*PROBLEM DESCRIPTION*.
Copy the material below verbatim from the line with "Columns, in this" to the line with "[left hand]", both lines included, omitting pictures and every line outside that range.

*DATASET ENTRIES*.
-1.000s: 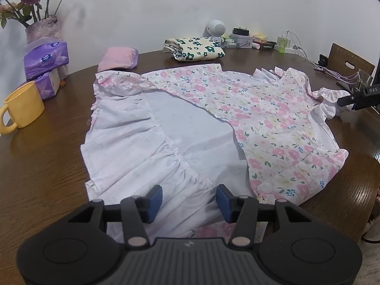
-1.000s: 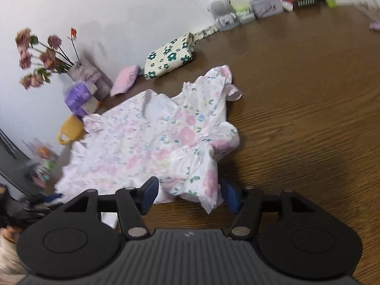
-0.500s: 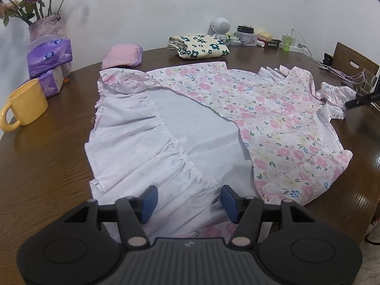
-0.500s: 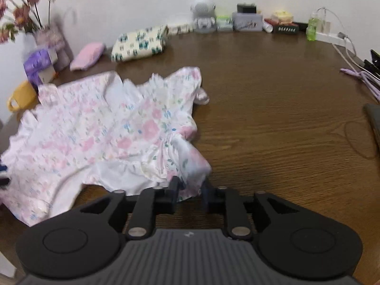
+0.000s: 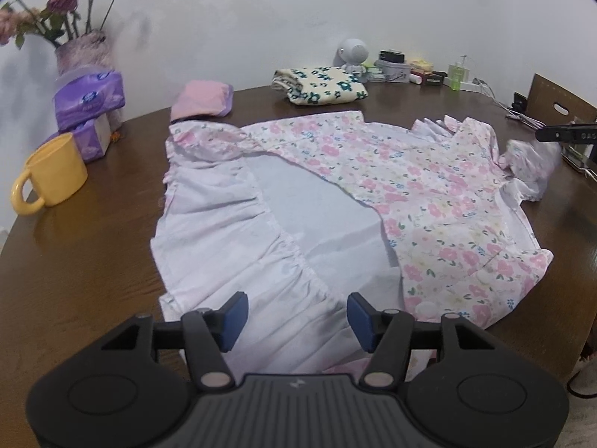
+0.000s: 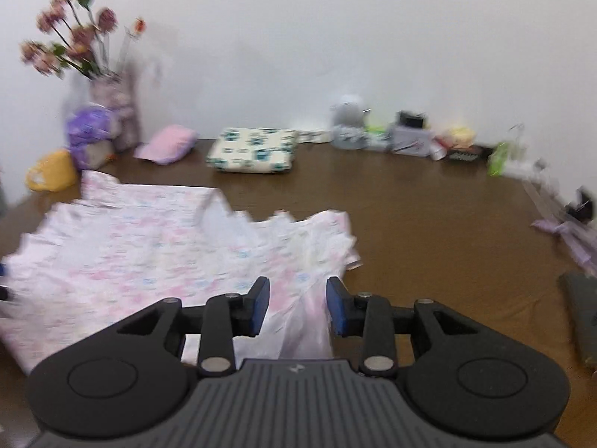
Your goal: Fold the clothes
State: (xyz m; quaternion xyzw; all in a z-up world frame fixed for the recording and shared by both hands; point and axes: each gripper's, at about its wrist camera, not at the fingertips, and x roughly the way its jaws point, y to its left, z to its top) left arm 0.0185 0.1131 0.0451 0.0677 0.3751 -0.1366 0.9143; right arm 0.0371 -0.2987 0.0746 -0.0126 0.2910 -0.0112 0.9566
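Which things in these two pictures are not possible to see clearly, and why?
- Right wrist view: motion blur smears the floral dress print; whether the right gripper touches the fabric between its parted jaws is unclear.
- Left wrist view: the left gripper body hides the dress hem.
- Back clutter: too small.

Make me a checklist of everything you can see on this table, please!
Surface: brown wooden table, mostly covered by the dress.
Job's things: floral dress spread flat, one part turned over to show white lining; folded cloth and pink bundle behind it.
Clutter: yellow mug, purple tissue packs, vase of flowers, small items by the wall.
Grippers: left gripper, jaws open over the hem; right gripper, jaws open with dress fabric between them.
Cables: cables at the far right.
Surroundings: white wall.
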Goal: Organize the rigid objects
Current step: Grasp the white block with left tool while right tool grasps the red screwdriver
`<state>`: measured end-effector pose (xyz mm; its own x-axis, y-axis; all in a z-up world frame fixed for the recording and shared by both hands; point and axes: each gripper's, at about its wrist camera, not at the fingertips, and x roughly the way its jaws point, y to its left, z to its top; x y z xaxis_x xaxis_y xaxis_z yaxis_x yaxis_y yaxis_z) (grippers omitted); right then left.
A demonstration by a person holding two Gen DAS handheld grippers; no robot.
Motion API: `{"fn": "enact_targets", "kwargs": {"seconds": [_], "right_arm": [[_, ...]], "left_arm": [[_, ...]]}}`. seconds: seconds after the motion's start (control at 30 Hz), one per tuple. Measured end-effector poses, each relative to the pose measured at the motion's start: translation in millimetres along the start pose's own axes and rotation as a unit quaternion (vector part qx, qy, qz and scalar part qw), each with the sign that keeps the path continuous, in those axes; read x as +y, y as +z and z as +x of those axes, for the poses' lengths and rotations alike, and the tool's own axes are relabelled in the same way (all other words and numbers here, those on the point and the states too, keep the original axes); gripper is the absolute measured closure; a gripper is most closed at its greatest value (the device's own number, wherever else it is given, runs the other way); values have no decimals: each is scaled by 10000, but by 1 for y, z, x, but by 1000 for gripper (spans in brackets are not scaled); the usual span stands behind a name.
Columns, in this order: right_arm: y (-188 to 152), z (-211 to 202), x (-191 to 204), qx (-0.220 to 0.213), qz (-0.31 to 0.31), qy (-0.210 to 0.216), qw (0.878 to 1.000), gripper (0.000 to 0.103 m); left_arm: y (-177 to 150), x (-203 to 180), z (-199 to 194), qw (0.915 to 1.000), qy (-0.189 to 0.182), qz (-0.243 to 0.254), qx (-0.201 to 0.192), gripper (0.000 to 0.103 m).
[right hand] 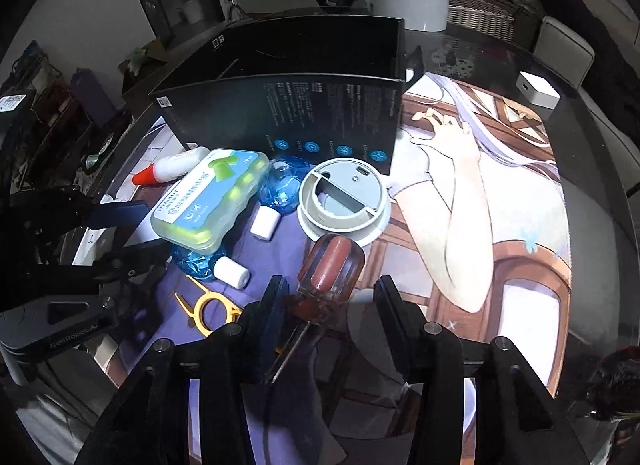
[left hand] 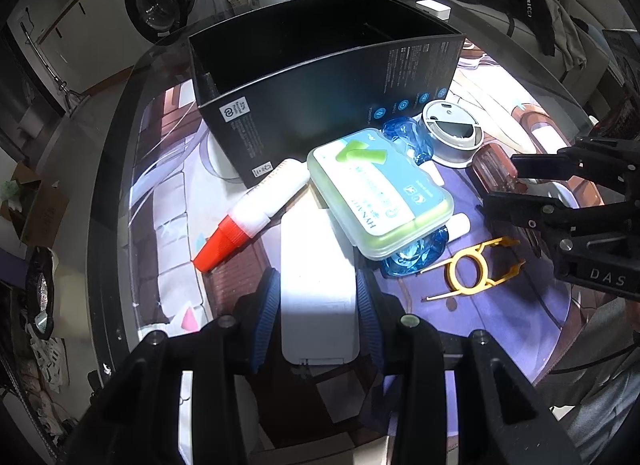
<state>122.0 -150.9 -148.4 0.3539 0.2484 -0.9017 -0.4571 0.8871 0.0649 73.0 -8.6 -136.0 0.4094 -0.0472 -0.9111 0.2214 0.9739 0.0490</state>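
So I'm at the pickup stage: left gripper (left hand: 318, 297) is clamped on the white block (left hand: 316, 265) lying on the mat, right gripper (right hand: 332, 301) sits spread around the screwdriver (right hand: 326, 269). Next I'd guess: lift the block into the black box (left hand: 320, 77).

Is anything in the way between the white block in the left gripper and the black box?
Yes. The green case lies across the white block's far end, directly before the black box.
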Motion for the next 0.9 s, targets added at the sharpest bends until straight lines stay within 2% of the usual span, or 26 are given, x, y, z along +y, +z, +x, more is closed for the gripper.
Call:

*TASK ANSWER*.
Columns, in this order: right_arm: y (-188 to 152), z (-211 to 202), x (-191 to 204), qx (-0.220 to 0.213), qz (-0.31 to 0.31), qy (-0.210 to 0.216), qw (0.878 to 1.000), gripper (0.000 to 0.103 m); left_arm: y (-177 to 150), x (-203 to 180), z (-199 to 194), qw (0.915 to 1.000), qy (-0.189 to 0.182), qz (-0.243 to 0.254), qx (-0.201 to 0.192), gripper (0.000 to 0.103 m).
[right hand] 
[left hand] 

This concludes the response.